Expulsion Based on “Behavior,” Not Assignment

Included in the FIRE press release was a September 1 response from a UCC lawyer, Dee Rubanoff. She explained why the college declined the student’s request for reinstatement. The decision to expel Willis was “based on the cumulative effect of Ms. Willis’ behavior over the course of several months,” Rubanoff said.

Rubanoff noted that that behavior occurred after Willis failed out of the nursing program at the end of her first term. Willis told Medscape Medical News that she had received a grade of 89 in the class but had not passed the final test. Willis later reapplied and was readmitted to the program.

UCC’s academic standards, which FIRE shared with Medscape, state, “Students that are re-entering the program…will re-start with ‘zero’ strikes.”

In her response to FIRE, Rubanoff also stated that Willis exhibited “unprofessional conduct” after a previous behavioral strike “that would have been independent justification for removing Ms. Willis from the program.”

Anne Marie Tamburro, program officer of FIRE’s Individual Rights Defense Program, explained to Medscape that the previous strike and “unprofessional conduct” referred to missed deadlines.

After the first behavioral strike, Willis was given “yet another chance to demonstrate fitness under the professional standards,” Rubanoff stated in her letter. At the same time, the nursing director supported Willis’ plea to nearby Mercy Hospital that she be allowed to perform her clinicals there. Last year Willis was fired from her job in the hospital’s emergency department because of a video she had filmed there that was labeled “racially insensitive,” Rubanoff stated. The nursing director later decided that to uphold professional standards, it was necessary to remove Willis from the program, Rubanoff explained.

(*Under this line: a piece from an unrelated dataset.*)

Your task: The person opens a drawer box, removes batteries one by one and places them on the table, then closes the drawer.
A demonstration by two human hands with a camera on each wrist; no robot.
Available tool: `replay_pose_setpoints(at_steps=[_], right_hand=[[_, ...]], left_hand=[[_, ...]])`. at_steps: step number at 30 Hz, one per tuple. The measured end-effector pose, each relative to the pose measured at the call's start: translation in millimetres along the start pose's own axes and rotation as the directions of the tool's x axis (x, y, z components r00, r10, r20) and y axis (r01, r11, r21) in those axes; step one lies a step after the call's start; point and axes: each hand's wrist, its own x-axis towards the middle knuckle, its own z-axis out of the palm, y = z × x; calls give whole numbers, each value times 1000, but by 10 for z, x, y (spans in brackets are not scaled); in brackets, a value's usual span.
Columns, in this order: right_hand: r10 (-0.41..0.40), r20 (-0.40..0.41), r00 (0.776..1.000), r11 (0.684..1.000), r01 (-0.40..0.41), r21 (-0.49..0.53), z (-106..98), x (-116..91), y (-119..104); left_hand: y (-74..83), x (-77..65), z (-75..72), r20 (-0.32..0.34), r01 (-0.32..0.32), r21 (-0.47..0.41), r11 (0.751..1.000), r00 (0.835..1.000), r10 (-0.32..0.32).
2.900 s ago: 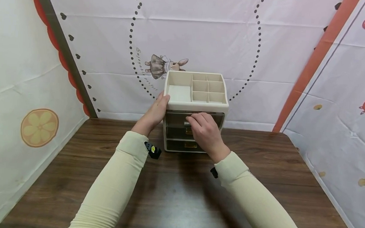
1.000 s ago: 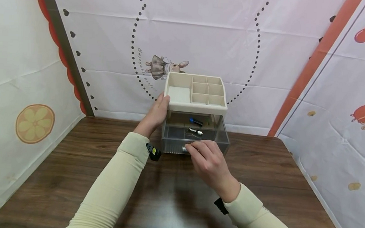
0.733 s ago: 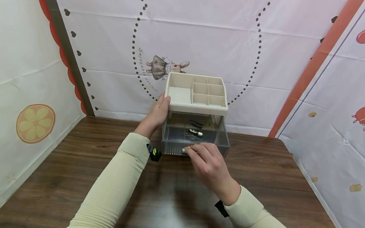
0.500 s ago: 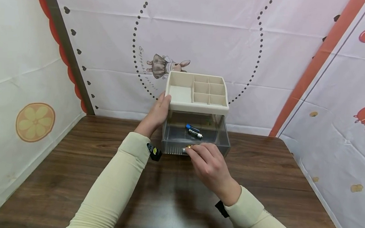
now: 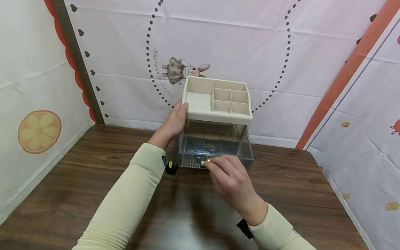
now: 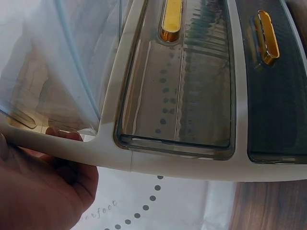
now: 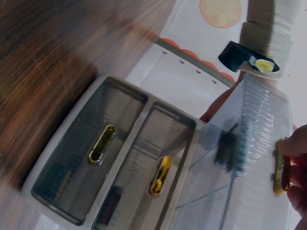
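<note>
A cream drawer organizer (image 5: 217, 117) stands against the back cloth. My left hand (image 5: 170, 127) grips its upper left side, thumb at the front corner; the left wrist view has the fingers (image 6: 79, 179) curled round the frame. The clear top drawer (image 5: 249, 152) is pulled well out. My right hand (image 5: 233, 181) pinches its gold handle (image 7: 279, 167) between thumb and fingers. Inside, a blue battery (image 5: 203, 152) lies against the drawer's front wall. A second, silver and black battery is hard to make out there. Two lower drawers with gold handles (image 7: 161, 175) are closed.
The organizer's top has one wide compartment (image 5: 199, 101) and several small ones (image 5: 222, 95). Beneath is a dark wooden table (image 5: 116, 166). Printed white cloth (image 5: 221, 39) hangs at the back and both sides.
The top drawer was closed at first; my right hand has drawn it out toward me. The batteries in it have rolled forward to its front wall. My left hand has stayed at the side.
</note>
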Motion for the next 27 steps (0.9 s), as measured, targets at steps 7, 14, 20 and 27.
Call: replay_pose_setpoints(at_steps=[7, 14, 20, 27], right_hand=[[101, 71, 992, 984, -110, 143, -94, 78, 5], [157, 99, 983, 959, -176, 220, -170, 188, 65], [247, 166, 955, 914, -286, 287, -250, 339, 167], [295, 301, 907, 868, -386, 312, -307, 540, 309]], left_hand=[[18, -1, 3, 7, -4, -5, 1000, 1000, 4], [22, 2, -9, 10, 2, 5, 1000, 1000, -2], [19, 5, -13, 2, 11, 6, 1000, 1000, -11], [12, 5, 1, -3, 0, 14, 1000, 1000, 0]])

Rubanoff said that Willis was “not removed from the program based on UCC’s general misconduct policies, but based on the higher standards of the nursing program that Ms. Willis had agreed to abide by in the contract that she signed.”

Free Speech Challenge

FIRE’s Tamburro acknowledged Willis’ disciplinary history. “She had some prior behavioral incidents contributing to her record at the time of removal. However, UCC ultimately removed her from the program because it took issue with her speech. If not for punishing her for her post, Kaylyn would still be enrolled in the nursing program.”

Willis said that, in hindsight, she understands how someone might take offense to the video she filmed at the hospital. “It was probably not the best idea on my part,” she said.

But she stands by her decision to write about the shooting. “I checked every box of the assignment. They had an emotional reaction and acted off that emotional reaction and expelled me from the program,” she said.

UCC President Rachel Pokrandt said in a prepared statement to Medscape that although she couldn’t discuss specifics of a students’ record, the information on FIRE’s “webpage does not represent the entire record of the student in question, and the college is confident that it followed all procedures and policies governing the UCC nursing program and student conduct in this case.

“UCC respects students’ free speech rights, however, those rights are not unlimited, particularly when a student signs an agreement, as in the nursing program, to comply with the applicable behavioral standards of the profession. Students in the nursing program are given multiple chances to comply with those professional standards, and a student typically would not be dismissed from the program solely because of one violation.”

Willis told Medscape the incident has not deterred her from working in the medical field. She currently serves as a certified medical assistant at a local clinic. As she considers legal action, she remains determined to become a nurse.

“I plan to exhaust all resources,” she said. “It’s important to me to stand up for what I believe is right. Ultimately, I want to finish school, to finish what I started.”